↓

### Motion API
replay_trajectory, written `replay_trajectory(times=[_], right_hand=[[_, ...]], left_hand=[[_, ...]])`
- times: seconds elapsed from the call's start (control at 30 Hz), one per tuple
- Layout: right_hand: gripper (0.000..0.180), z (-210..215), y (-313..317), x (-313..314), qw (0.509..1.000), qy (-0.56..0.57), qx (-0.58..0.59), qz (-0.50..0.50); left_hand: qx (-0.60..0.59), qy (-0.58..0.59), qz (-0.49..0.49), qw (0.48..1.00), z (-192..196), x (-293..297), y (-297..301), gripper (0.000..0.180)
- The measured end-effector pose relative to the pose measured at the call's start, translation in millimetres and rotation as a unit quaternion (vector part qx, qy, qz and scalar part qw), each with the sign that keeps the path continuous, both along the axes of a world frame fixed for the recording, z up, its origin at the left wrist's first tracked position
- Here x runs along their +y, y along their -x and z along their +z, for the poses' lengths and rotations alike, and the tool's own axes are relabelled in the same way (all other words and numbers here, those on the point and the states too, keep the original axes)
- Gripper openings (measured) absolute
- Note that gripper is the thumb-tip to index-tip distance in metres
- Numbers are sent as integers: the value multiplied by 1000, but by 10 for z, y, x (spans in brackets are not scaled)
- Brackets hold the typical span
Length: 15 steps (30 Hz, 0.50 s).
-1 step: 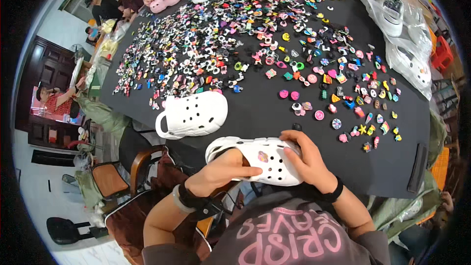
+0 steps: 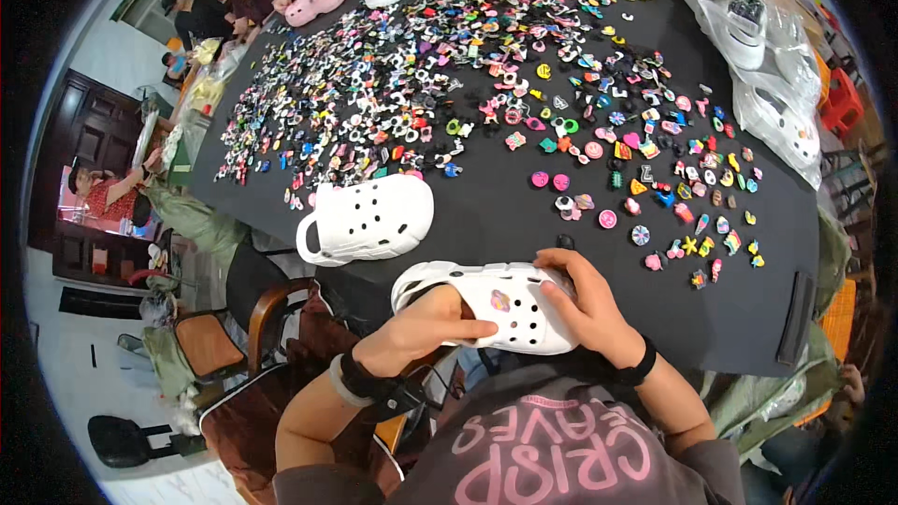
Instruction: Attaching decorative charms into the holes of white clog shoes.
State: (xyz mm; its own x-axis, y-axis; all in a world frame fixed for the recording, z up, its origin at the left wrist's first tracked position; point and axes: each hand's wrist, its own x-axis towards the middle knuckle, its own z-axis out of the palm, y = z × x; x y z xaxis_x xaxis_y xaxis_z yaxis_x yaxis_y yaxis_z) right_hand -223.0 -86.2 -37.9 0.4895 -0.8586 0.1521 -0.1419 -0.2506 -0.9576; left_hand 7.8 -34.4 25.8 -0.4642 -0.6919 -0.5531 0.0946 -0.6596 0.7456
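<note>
L hand (image 2: 418, 329) is sitting partly inside the white clog (image 2: 510, 283) at the counter's (image 2: 496, 215) near edge, thumb lying on top; other fingers are hiding inside, so can't tell if they're pinching. R hand (image 2: 589, 309) is clasping the toe b/w thumb & fingers, prob. steadying it w/ the flower charm (image 2: 500, 301) facing up.

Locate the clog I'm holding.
In the head view, the held clog is below centre at the table's near edge, right of another white clog, left hand in its opening, right hand at its toe.
</note>
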Motion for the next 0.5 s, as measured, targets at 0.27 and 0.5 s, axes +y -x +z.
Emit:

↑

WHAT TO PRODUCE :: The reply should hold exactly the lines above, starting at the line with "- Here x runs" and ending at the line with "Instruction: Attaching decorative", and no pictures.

ANSWER SPACE ::
- Here x runs along their +y, y along their -x and z along their +z, for the poses' lengths and rotations alike, and the tool's own axes are relabelled in the same way (all other words and numbers here, those on the point and the states too, keep the original axes)
- Gripper openings (measured) absolute
- Note that gripper is the thumb-tip to index-tip distance in metres
- Numbers are sent as integers: the value multiplied by 1000, but by 10 for z, y, x (spans in brackets are not scaled)
- Brackets hold the typical span
Length: 15 steps (30 Hz, 0.50 s).
-1 step: 
+0 steps: 
Instruction: Attaching decorative charms into the holes of white clog shoes.

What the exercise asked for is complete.